IN CASE YOU MISSED IT: State official responds to misleading articles about public virtual schools
April 26, 2008

Below is yet another response to a series of misleading articles about public virtual schools. Click here to read what others had to say about our schools and how accountable they are. 

The Twin Falls Times-News

Reader Comment: All public schools accountable for spending

Tim Hill
April 22, 2008

Recent media reports have questioned whether virtual charter schools are held accountable for how they spend taxpayer dollars.

As the director of public school finance in Idaho for more than a decade, let me set the record straight: All state funds distributed to public school districts and charter schools have been reported and accounted for.

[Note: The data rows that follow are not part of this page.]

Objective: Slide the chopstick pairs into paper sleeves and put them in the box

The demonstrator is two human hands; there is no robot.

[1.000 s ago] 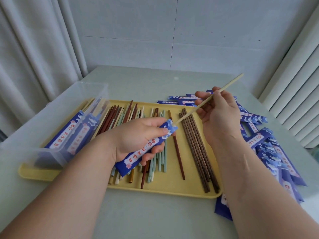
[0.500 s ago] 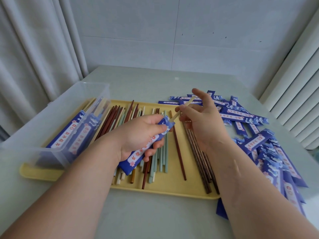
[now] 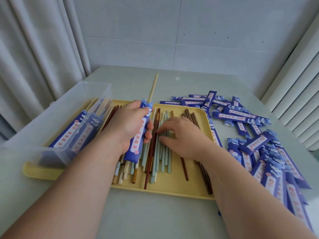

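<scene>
My left hand (image 3: 128,125) grips a blue paper sleeve (image 3: 136,144) over the yellow tray (image 3: 172,190). A pale chopstick (image 3: 153,88) stands out of the sleeve's far end, pointing away from me. My right hand (image 3: 179,135) rests palm down on the loose chopsticks (image 3: 160,152) in the tray, its fingertips touching the mint and brown ones. The clear plastic box (image 3: 57,121) sits on the tray's left end with filled sleeves inside.
A heap of empty blue sleeves (image 3: 259,140) covers the table to the right of the tray. Dark brown chopsticks (image 3: 191,116) lie along the tray's right side. Curtains hang at left, a wall stands behind, and a white slatted panel is at right.
The pale chopstick has gone into the sleeve and my right hand has let go of it. That hand dropped onto the loose chopsticks. My left hand turned the sleeve to point away.
</scene>
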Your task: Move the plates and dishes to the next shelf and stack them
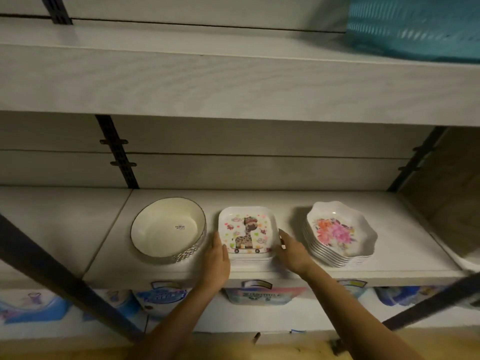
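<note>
Since the stack of square white plastic plates with a cartoon giraffe print [246, 236] looks thin-walled and glossy, I judge it light, stiff and somewhat slippery; best held by opposite rims, lifting from under the bottom plate so the pile moves as one. It sits mid-shelf on the pale wood-grain shelf board [285, 271], between the round cream bowls with a dark rim [166, 227] and the stack of scalloped white dishes with pink flowers [337, 235]. Left hand [217, 258] lies flat, fingers extended, against the stack's left edge; right hand [292, 249] spread at the right edge. Neither hand has closed; nothing lifted.
</note>
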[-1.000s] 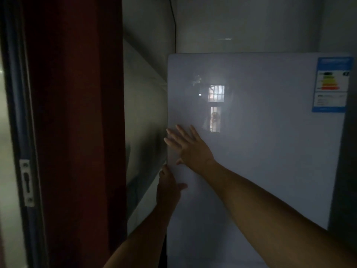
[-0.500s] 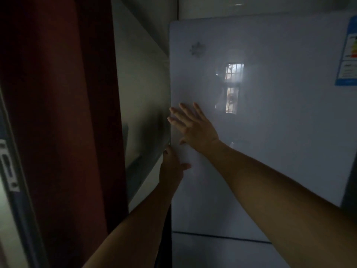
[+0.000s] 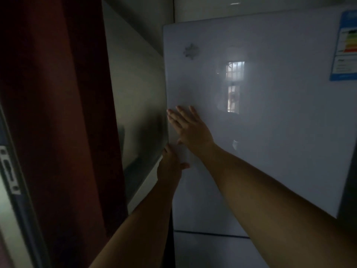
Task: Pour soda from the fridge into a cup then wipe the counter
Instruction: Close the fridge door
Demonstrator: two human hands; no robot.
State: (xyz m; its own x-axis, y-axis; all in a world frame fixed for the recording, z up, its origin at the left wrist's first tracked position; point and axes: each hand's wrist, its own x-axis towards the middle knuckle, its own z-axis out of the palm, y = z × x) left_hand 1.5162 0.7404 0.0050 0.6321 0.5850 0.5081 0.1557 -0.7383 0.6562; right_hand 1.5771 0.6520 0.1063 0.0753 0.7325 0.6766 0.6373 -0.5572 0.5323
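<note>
A white fridge fills the right of the dim view, its glossy upper door [image 3: 270, 132] closed and reflecting a barred window. My right hand [image 3: 190, 128] lies flat on the door near its left edge, fingers spread and pointing up. Just below it, my left hand [image 3: 170, 167] curls around the door's left edge, fingers hidden behind the edge and thumb on the front. A seam low down separates the upper door from the lower door [image 3: 212, 252]. No soda, cup or cloth is visible.
A dark red curtain or panel [image 3: 63, 122] stands close on the left, beside a window frame with a metal latch [image 3: 9, 171]. A grey side wall [image 3: 135, 93] runs along the narrow gap left of the fridge. An energy label [image 3: 345, 49] sits at the door's top right.
The view has dropped and come closer to the fridge. Both hands stay at the door's left edge, the left still hooked on it, the right still flat.
</note>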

We know this because all public schools, including Idaho's three virtual charter schools, are required by law to report how they spend public money to the State Department of Education each year.

Idaho's public charter schools are subject to the same reporting requirements as traditional public schools. And like traditional public schools, charter schools have multiple layers of accountability.

At the local level, the school board oversees the financial activity of the school district or charter school. Idaho is a local-control state so the locally elected school district board or charter school board of directors is tasked with making decisions regarding how a school or district spends its money.

At the state level, the State Department of Education publishes reports on how every school district and charter school has spent taxpayer dollars. Idaho law requires the school districts and charter schools to give the Department a detailed financial accounting of all revenues and expenditures annually. This publication, titled "Financial Summaries," is available to the public at http://www.sde.idaho.gov/Statistics/default.asp.

In addition to this reporting, districts and charter schools are also required to have their financial reports audited by an independent auditor and to then submit a copy of that audit report to the State Department of Education. We make sure that the financial information that schools submit to us reconciles with the data in the financial audits. If this is not the case, we find out why.

When the Idaho Legislature passed Idaho's charter school law in the late 1990s, lawmakers decided to make all charter schools, including virtual charter schools, subject to these reporting requirements.

Clearly, the Legislature has created a strong system of accountability at the state and local level for all public schools - traditional and charter schools alike.

Tim Hill is deputy superintendent of finance for the Idaho Department of Education.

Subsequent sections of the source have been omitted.